Yıllar geçtikçe alerjim gelişti. Şimdi, birçok meyve veya sebzeyle, sadece yakın onlara. Bir keresinde bir grup arkadaşımla birlikte taze çilek yerken oturuyordum. Hepimiz bir vantilatörün yanında oturuyorduk ve sonra birden yüzüm kaşınmaya ve çatlamaya başladı.

Başka bir zaman, yemek için patates kesiyordum ve ellerimde kızarıklıklar oluştu.

Bir yıl önce, ofisimde mutfağımızda oturan birkaç karpuz vardı. Bir personel karpuzu kesmeye başladığı anda yüzüm çatlamaya ve boğazım kaşınmaya başladı. Bu olduğunda muhtemelen 10 metre uzaktaydım ve binayı hemen terk etmek zorunda kaldım.

Her gün bir mücadele olabilir.

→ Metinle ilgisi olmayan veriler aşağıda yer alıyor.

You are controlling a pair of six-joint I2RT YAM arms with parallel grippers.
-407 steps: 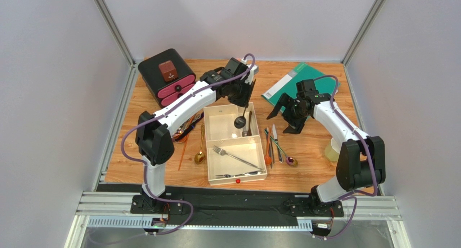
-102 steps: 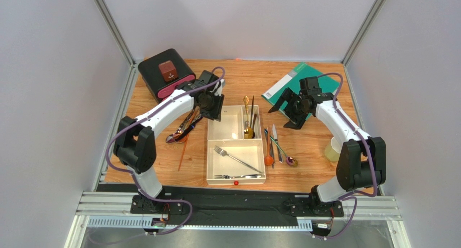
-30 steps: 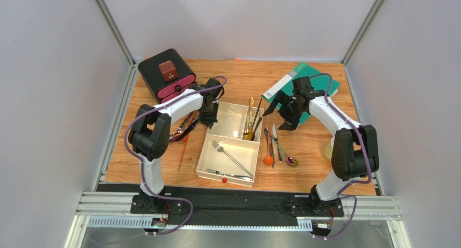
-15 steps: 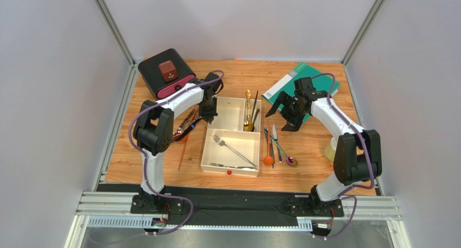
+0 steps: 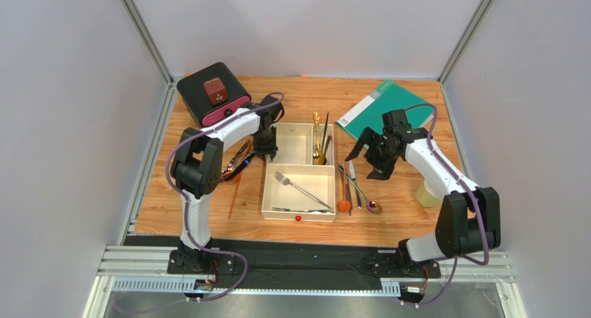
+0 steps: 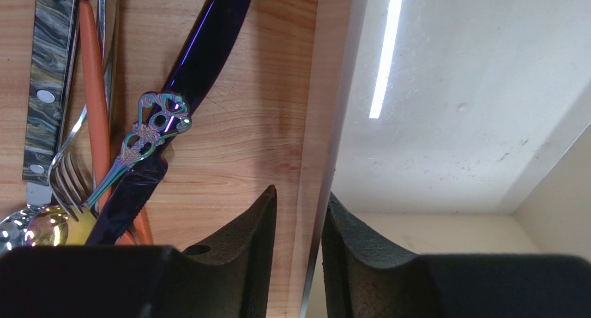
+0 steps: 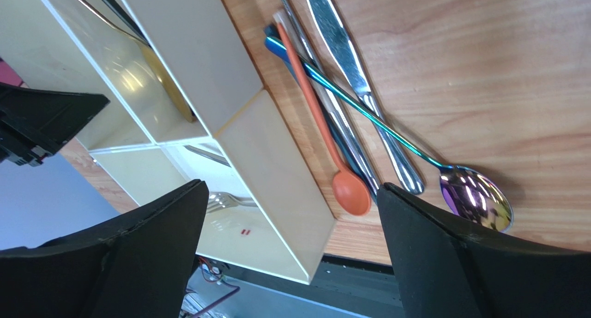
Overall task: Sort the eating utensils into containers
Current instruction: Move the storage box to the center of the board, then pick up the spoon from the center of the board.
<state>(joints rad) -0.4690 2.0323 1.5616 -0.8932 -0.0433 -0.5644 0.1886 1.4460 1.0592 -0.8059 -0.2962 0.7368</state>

Daha bugün iş yerinde bir tele-konferansa katılırken karşımda elma yiyen bir kadına alerjik reaksiyon gösterdim. Hemen odadan çıkıp bir Benadryl almam gerekiyordu. Akşam yemeği partilerinde ve hatta arkadaşlarımla içerken bile her zaman stresliyim. Bir de şu var: Ben bekarım, bu yüzden yemekle flört etmek zor olabilir. Suşi yemek için dışarı çıkmayı planlayan adamlarım oldu ya da bana yiyemediğim yemekler yaptılar. Erkeklerin bana çikolata kaplı çilek almasını ya da alerjim olan bir şey yedikten sonra beni öpmesini sağladım. İlk buluşma durumumu anlatırken her zaman çok eğlencelidir (göz kırpar).

Sürekli bir şeyin yiyecek veya içeceklerime bulaşıp bulaşmayacağını veya sadece alerjik reaksiyona neden olup olmayacağını sorgulamak endişe verici. Arkadaşlarımın hepsi nispeten sağlıklı ve durumumdan haberdar olmaya çalışıyorlar ama çok benzersiz olduğu için tüm akşam yemeklerine veya gezilere rahatça katılmak zor olabilir. Bahsetmiyorum bile, sıkıldım. Meyveli smoothieleri özledim. Sağlıklı bir yiyici olmayı özlüyorum. Ve bana mali olarak yük getirmese de, elimden geldiğince sağlıklı kalmaya çalıştığım için daha fazla yiyecek harcıyorum.

Bu yüzden, bundan böyle çantamda her zaman eyeliner ve cep telefonumun yanında bir paket Benadryl ve bir EpiPen olacak. Alerjilerimle yaşamayı öğrendim ama en sevdiğim meyveyi yiyen birini her gördüğümde biraz kıskançlık hissediyorum. Bir daha portakalın tadını çıkarırken, benim için bir ısırık alırsın, değil mi?